“Quick Sync” Approaches Fifth Consecutive Hour

San Antonio, TX – Following a combative status update meeting with company executives, product manager Ilana Barnard and data analyst Karen Huerta agreed to a short huddle-up to review feedback and plan out next steps.  Despite Barnard’s assurances that the sync would “only take two seconds”, sources confirmed that the pair have already met for over four hours with no apparent end in sight.  Huerta has already texted her daughter to find someone else to pick her up from cheerleader practice.

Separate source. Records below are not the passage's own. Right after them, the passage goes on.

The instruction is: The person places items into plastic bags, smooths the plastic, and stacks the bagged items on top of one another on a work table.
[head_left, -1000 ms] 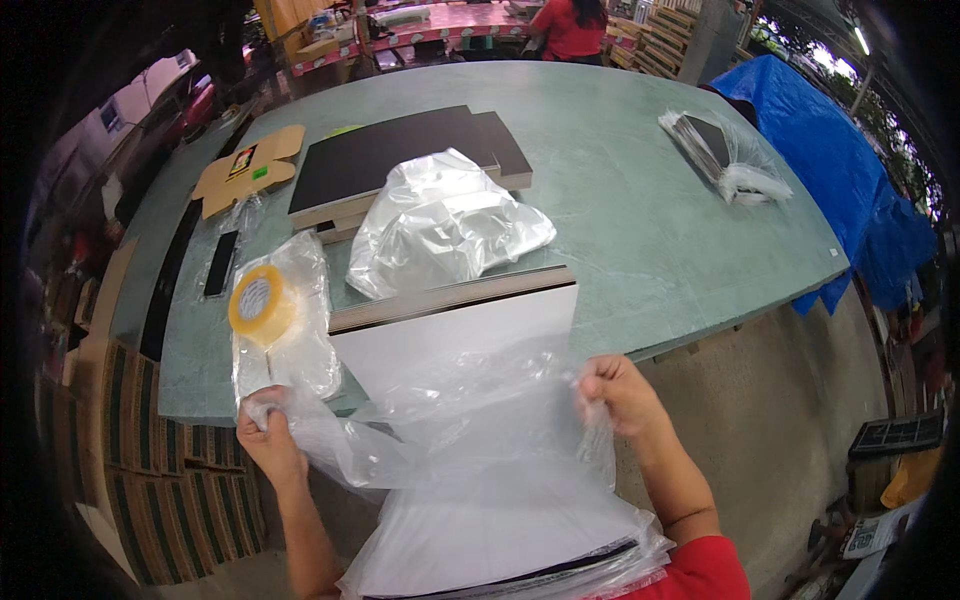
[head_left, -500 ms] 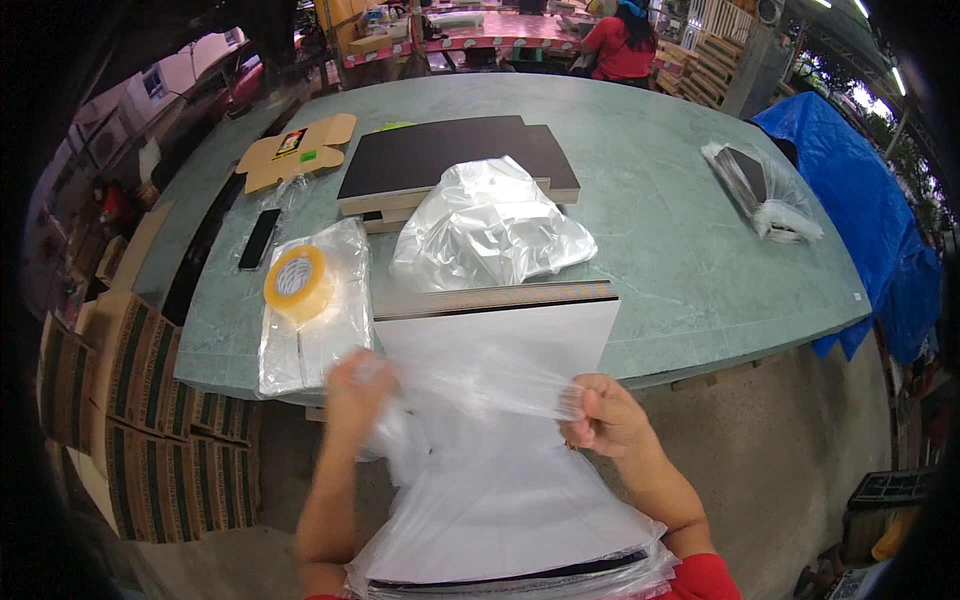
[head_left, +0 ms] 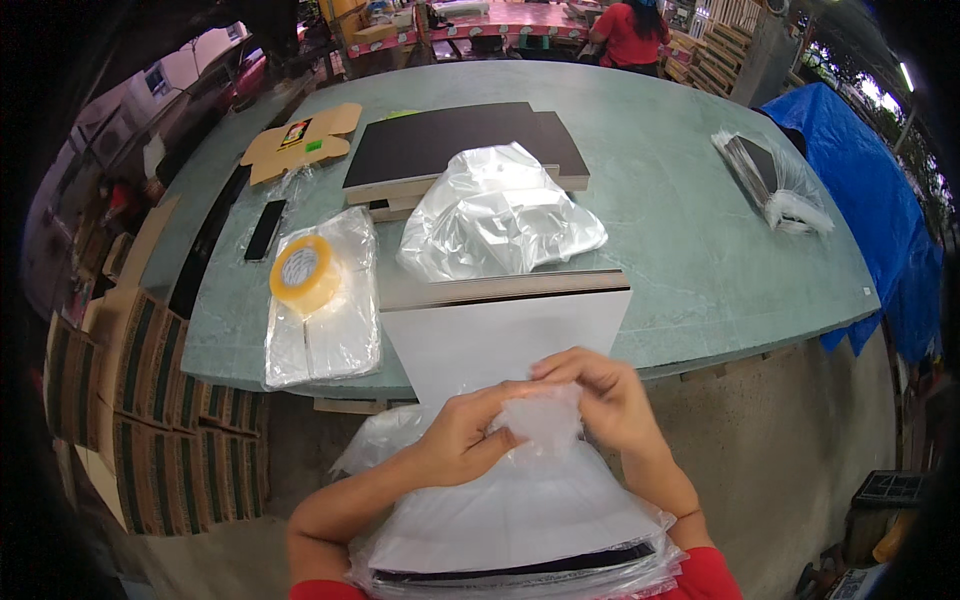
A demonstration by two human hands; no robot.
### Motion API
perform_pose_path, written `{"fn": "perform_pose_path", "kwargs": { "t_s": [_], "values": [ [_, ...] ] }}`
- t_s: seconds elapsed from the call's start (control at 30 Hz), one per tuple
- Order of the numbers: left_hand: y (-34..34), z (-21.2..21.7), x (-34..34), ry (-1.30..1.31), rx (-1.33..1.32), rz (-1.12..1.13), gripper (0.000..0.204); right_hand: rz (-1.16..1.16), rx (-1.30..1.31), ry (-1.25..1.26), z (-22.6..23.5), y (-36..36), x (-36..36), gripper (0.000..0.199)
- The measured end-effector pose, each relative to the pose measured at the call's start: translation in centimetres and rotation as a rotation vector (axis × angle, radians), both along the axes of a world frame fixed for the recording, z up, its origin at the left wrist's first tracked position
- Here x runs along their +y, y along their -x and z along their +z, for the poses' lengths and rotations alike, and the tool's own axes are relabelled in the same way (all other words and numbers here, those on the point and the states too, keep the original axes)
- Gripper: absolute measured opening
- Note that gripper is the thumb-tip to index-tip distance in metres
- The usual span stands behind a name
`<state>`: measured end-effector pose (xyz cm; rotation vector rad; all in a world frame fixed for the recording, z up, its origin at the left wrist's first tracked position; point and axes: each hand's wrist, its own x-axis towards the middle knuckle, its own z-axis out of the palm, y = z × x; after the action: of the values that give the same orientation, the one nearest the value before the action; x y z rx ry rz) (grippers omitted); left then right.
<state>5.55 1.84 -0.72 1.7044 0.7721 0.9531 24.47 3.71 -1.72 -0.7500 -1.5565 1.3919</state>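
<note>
Head view: left hand point(head_left: 462, 440) & right hand point(head_left: 603, 398) both pinch the bunched top of a clear plastic bag point(head_left: 540, 425), just off the table point(head_left: 680, 220) edge, over a white board point(head_left: 505, 335). Bag prob. covers the board stack point(head_left: 520, 560) below. Tape roll point(head_left: 303, 272) sits left; open floor to the right.

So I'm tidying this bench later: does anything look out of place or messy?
Mostly orderly. A crumpled clear plastic bag lies heaped on the dark boards, and a white board juts past the table edge toward both hands, which bunch clear plastic.
</note>
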Motion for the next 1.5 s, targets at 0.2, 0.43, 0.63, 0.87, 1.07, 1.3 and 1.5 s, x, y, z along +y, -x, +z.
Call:
{"fn": "perform_pose_path", "kwargs": {
  "t_s": [0.2,0.43,0.63,0.87,1.07,1.3,1.5],
  "values": [
    [2.3,-1.4,1.2,0.106,-0.214,0.021,0.016,0.197,-0.157,0.007,-1.6,1.8,-1.1,0.023],
    [6.8,-2.2,1.2,0.486,-0.131,-0.348,0.01,0.737,-0.076,0.175,1.4,-0.2,-0.2,0.027],
    [5.7,3.2,1.2,0.278,0.239,-0.848,0.012,0.764,-1.244,-0.271,-0.7,-3.2,0.3,0.019],
    [8.0,-2.8,0.4,-0.637,1.125,-0.024,0.014,1.057,-0.907,-0.469,5.6,-1.5,-2.0,0.013],
    [3.8,0.5,-3.2,-0.714,0.69,-0.526,0.013,0.019,-1.286,-0.987,-0.8,-7.0,2.5,0.018],
    [7.5,-4.2,-1.2,-0.399,1.397,0.002,0.02,0.455,-1.621,-0.732,1.4,-3.5,0.1,0.017],
    [6.5,3.2,-2.2,-0.277,0.291,-0.193,0.012,-0.773,-0.302,-0.257,1.2,-5.7,3.3,0.031]
  ]
}}
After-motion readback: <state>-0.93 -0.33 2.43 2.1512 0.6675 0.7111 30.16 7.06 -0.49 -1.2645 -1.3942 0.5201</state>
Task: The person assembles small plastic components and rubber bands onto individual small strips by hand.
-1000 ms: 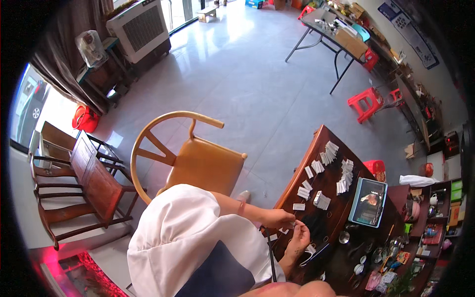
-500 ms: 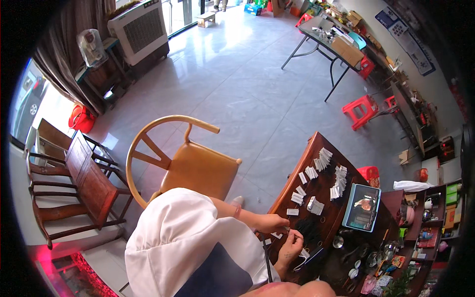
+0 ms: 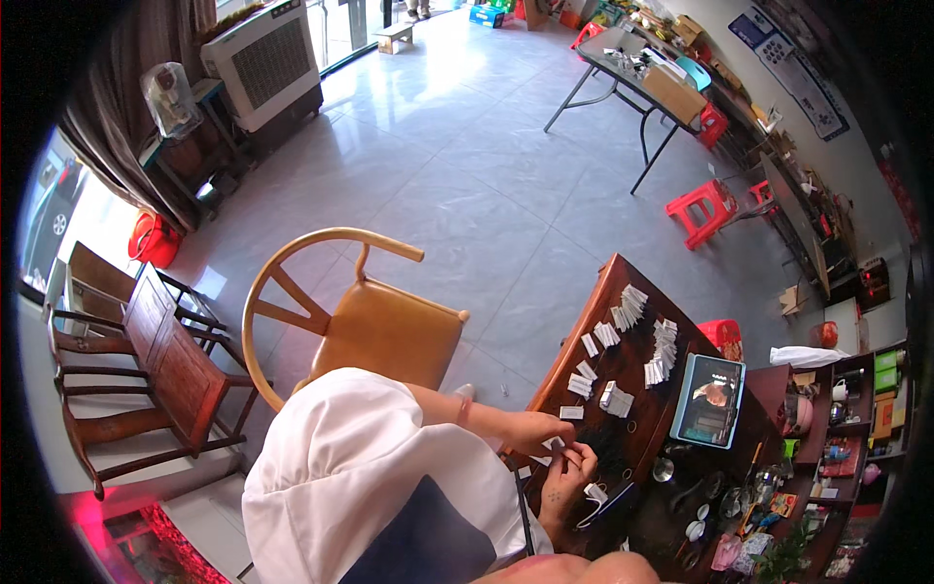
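Observation:
My left hand (image 3: 538, 431) and my right hand (image 3: 566, 479) meet at the near edge of a dark wooden table (image 3: 605, 284). Both are closed, fingertips almost touching, around a small white piece (image 3: 553, 445) like a card or tag. Which hand bears it more is hard to see. Dark thin strands (image 3: 605, 448) lie on the tabletop just past my fingers. A single white card (image 3: 571, 413) rests near my left hand, and a thicker white stack (image 3: 616, 399) lies farther along. Several fanned bundles of white cards (image 3: 662, 352) are spread toward the table's far corner.
A tablet (image 3: 708, 401) in a light-blue frame stands on the table, with glasses and small items beyond it. A tan wooden armchair (image 3: 389, 331) is at my left. Shelves (image 3: 827, 428) line the right. A red stool (image 3: 702, 211) stands farther off.
My hands have come closer together, the right one shifting slightly upward, and the white piece between the fingers shows more. The whole view has shifted slightly; the card bundles stay put.

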`<action>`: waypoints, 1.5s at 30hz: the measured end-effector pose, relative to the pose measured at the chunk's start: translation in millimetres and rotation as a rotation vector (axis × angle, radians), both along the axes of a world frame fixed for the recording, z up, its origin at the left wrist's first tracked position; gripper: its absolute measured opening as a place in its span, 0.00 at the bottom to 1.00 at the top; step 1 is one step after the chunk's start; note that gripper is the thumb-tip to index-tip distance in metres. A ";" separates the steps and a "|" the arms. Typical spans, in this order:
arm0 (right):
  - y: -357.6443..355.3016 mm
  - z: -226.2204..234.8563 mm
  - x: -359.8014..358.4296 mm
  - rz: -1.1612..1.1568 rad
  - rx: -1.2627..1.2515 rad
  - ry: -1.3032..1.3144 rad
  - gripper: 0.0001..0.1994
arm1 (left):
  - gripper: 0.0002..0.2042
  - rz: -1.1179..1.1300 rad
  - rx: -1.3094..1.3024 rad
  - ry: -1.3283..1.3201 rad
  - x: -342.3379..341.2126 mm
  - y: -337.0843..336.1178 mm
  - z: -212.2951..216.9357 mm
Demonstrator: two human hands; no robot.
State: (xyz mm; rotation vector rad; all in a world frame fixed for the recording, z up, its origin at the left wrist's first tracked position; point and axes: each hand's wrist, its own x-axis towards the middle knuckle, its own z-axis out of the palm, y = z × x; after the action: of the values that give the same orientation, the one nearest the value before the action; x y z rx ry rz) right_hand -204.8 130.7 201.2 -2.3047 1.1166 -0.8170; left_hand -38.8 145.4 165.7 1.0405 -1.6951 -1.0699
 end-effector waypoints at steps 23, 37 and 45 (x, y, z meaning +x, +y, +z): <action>8.3 -0.5 9.6 0.111 -0.178 -0.024 0.07 | 0.09 0.045 0.603 0.501 1.1 3.5 -29.3; -28.3 -4.7 -31.2 0.064 0.704 -0.270 0.11 | 0.06 -0.253 0.788 0.415 3.2 -5.1 19.3; -16.2 8.1 -9.7 -0.072 0.255 -0.182 0.09 | 0.06 0.035 0.862 0.808 -12.5 -6.8 0.0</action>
State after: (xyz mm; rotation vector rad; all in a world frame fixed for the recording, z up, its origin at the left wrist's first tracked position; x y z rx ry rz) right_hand -214.5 114.5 209.3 -1.9513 1.1555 -0.8391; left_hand -51.2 138.6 165.8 0.9090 -0.5431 -1.9348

Coworkers say that the sync, which has exceeded the length of the latest Avengers movie plus bonus credits scenes, was doomed from the start when they heard Barnard tell Huerta that “she should definitely load up on coffee and maybe use the bathroom too”.  Sources were also able to create a rough estimate of how their time has been mismanaged so far:

  • 15 minutes in the kitchen getting snacks sharing their favorite Instagram dog profiles
  • 30 minutes spent looking for a meeting room before settling on the one they just left
  • 90 minutes complaining about the feedback they received
  • 60 minutes agreeing that the project was doomed from the beginning and absolving themselves from responsibility
  • 30 minutes peer-reviewing each others’ LinkedIn profiles for recruiters
  • 0 minutes spent discussing how to raise any of their perceived issues about the project to management

While Huerta and Barnard have yet to actually discuss the substance of the executive team’s feedback, they plan on addressing it as soon as Huerta gets back from her second bathroom trip.

Huerta and Barnard are both willing to continue the highly unproductive meeting for as long as it takes, including after work at the nearest airport bar, preferably while happy hour is still happening.